• Task instructions:
What is needed is an exact copy of the line where "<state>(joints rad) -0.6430" appears plus every later line in the material.
++++++++++++++++++++
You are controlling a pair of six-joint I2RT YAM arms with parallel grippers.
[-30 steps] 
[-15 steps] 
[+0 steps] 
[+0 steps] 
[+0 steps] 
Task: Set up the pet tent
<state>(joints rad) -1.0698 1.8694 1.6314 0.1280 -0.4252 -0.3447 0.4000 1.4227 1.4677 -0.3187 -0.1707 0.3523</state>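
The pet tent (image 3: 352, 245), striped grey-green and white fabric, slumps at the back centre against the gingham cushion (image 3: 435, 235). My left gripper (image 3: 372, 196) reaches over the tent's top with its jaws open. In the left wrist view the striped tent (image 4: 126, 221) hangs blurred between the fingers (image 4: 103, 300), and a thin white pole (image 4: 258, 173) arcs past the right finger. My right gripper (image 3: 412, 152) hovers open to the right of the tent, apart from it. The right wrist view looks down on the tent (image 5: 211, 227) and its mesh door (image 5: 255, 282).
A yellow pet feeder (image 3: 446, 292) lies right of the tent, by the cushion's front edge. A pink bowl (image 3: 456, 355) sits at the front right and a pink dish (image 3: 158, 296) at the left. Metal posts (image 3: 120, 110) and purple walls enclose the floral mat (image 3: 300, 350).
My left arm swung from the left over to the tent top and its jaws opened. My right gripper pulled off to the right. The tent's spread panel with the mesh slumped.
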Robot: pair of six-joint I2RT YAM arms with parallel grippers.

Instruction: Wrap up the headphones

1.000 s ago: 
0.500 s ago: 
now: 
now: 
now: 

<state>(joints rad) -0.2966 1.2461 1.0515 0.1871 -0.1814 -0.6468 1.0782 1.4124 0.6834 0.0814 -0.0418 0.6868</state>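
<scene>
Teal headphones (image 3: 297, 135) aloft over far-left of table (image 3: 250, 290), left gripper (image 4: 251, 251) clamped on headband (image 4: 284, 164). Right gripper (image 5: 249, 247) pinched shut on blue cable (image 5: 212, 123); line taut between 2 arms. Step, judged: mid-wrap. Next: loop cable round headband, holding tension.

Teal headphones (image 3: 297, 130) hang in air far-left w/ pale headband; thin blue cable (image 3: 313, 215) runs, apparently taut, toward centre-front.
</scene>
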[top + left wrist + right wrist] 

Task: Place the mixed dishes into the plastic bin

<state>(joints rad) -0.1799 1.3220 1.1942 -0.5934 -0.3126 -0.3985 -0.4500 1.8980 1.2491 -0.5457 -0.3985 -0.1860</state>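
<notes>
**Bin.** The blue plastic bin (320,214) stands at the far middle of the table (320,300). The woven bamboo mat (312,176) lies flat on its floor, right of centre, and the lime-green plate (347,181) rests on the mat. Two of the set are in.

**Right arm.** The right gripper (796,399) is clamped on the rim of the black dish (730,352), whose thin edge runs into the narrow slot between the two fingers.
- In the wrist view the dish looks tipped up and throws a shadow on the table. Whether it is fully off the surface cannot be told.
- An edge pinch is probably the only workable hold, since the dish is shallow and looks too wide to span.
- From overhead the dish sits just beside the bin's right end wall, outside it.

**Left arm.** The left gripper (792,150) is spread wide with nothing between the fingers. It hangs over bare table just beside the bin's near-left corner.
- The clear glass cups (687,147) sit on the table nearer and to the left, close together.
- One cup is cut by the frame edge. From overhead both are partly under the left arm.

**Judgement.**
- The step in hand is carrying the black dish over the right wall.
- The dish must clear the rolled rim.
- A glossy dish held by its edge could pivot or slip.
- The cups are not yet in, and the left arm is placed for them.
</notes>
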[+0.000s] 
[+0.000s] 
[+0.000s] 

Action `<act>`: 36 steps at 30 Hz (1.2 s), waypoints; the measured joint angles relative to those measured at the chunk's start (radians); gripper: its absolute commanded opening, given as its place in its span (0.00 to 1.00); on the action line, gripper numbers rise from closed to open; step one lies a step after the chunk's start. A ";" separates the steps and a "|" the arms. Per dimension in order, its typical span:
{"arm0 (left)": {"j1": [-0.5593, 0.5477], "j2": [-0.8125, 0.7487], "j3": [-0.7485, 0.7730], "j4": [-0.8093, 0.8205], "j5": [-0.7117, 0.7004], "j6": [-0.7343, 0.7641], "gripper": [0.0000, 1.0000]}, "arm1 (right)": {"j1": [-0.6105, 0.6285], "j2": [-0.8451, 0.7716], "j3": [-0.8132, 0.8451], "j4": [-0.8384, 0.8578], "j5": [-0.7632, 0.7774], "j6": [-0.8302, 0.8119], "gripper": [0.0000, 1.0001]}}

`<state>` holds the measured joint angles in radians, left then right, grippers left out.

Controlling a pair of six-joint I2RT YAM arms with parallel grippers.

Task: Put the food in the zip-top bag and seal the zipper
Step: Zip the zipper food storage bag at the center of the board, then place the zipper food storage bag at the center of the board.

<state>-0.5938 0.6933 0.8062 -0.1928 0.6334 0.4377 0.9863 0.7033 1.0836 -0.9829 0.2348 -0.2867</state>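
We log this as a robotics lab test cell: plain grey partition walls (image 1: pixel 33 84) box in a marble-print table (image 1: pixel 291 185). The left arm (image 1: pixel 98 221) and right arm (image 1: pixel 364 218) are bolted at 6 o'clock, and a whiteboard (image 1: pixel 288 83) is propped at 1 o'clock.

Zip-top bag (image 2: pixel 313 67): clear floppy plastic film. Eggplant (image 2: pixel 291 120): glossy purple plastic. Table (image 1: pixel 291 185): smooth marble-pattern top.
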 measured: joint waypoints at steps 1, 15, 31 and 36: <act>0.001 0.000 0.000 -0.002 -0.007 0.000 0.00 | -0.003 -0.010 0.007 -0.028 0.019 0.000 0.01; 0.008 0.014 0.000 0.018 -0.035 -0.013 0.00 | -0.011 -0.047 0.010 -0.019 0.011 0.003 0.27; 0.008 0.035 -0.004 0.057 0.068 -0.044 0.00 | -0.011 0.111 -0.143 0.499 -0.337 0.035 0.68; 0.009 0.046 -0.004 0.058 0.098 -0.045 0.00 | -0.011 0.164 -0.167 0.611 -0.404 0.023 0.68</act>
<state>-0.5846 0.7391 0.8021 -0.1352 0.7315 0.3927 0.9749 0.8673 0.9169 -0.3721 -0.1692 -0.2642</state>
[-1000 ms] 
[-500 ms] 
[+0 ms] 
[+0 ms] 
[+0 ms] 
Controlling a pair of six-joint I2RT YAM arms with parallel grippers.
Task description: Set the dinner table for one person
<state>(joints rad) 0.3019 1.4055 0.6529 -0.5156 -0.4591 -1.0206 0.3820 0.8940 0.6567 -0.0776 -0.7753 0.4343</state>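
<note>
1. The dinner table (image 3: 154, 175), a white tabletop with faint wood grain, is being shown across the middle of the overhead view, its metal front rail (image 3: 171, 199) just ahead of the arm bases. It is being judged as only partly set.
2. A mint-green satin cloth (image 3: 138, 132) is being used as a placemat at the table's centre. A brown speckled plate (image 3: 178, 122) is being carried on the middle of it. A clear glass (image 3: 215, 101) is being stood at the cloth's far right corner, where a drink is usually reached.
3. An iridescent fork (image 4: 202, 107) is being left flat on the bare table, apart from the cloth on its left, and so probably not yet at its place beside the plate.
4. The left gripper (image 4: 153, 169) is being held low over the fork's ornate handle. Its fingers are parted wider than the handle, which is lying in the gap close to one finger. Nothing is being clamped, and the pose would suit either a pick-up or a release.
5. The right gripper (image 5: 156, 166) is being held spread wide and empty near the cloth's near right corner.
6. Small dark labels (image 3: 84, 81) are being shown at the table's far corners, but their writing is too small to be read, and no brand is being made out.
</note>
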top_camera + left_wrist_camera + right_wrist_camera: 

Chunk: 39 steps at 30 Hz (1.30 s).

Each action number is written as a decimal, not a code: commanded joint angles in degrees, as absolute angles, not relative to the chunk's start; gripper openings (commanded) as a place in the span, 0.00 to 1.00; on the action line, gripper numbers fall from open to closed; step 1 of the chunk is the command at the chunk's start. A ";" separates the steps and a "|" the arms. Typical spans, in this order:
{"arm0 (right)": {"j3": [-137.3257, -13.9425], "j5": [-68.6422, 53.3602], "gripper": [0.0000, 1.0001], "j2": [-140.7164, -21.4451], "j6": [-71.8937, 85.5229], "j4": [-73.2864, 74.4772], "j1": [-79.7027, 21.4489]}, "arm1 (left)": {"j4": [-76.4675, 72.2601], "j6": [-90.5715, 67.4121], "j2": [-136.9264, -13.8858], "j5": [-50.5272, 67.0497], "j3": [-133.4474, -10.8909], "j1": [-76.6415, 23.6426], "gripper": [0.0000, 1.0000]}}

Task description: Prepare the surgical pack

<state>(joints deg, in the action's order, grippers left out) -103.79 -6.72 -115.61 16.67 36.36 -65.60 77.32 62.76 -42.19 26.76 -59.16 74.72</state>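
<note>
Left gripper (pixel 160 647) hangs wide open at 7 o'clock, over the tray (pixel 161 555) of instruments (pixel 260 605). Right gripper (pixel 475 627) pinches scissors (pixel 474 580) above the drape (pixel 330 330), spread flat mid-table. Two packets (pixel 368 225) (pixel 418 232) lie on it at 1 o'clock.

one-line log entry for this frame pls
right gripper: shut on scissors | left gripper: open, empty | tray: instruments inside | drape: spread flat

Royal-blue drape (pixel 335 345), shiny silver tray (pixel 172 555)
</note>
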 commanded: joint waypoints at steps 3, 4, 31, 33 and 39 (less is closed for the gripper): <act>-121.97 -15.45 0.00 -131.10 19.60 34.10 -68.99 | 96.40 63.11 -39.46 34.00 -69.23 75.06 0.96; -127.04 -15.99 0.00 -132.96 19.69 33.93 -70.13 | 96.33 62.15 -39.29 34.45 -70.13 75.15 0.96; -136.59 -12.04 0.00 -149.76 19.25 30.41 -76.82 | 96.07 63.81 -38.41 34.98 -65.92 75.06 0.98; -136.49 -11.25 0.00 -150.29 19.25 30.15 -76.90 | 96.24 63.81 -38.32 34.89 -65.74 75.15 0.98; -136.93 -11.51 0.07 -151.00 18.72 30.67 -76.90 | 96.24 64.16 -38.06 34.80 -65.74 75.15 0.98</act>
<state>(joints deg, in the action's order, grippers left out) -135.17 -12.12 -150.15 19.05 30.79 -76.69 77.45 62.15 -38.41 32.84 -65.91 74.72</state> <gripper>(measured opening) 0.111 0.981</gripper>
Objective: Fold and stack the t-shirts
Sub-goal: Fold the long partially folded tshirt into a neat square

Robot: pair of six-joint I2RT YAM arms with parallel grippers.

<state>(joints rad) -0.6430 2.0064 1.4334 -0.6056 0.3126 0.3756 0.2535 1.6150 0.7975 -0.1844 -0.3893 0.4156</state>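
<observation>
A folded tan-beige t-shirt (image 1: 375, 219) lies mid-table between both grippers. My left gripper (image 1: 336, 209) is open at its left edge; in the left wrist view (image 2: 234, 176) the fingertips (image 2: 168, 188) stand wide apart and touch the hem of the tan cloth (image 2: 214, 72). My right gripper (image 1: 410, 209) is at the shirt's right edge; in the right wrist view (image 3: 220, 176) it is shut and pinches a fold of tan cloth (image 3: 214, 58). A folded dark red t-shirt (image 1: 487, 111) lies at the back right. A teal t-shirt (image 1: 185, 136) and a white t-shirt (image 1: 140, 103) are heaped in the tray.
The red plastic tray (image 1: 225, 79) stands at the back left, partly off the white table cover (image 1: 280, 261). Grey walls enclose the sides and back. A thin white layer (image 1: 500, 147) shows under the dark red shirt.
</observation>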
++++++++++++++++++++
• Answer:
<state>(joints rad) -0.6430 2.0064 1.4334 -0.6056 0.3126 0.3756 0.2535 1.6150 0.7975 -0.1844 -0.3893 0.4156</state>
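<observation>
A folded tan-beige t-shirt (image 1: 375, 219) lies mid-table between both grippers. My left gripper (image 1: 336, 209) is open at its left edge; in the left wrist view (image 2: 234, 176) the fingertips (image 2: 168, 188) stand wide apart and touch the hem of the tan cloth (image 2: 214, 72). My right gripper (image 1: 410, 209) is at the shirt's right edge; in the right wrist view (image 3: 220, 176) it is shut and pinches a fold of tan cloth (image 3: 214, 58). A folded dark red t-shirt (image 1: 487, 111) lies at the back right. A teal t-shirt (image 1: 185, 136) and a white t-shirt (image 1: 140, 103) are heaped in the tray.
The red plastic tray (image 1: 225, 79) stands at the back left, partly off the white table cover (image 1: 280, 261). Grey walls enclose the sides and back. A thin white layer (image 1: 500, 147) shows under the dark red shirt.
</observation>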

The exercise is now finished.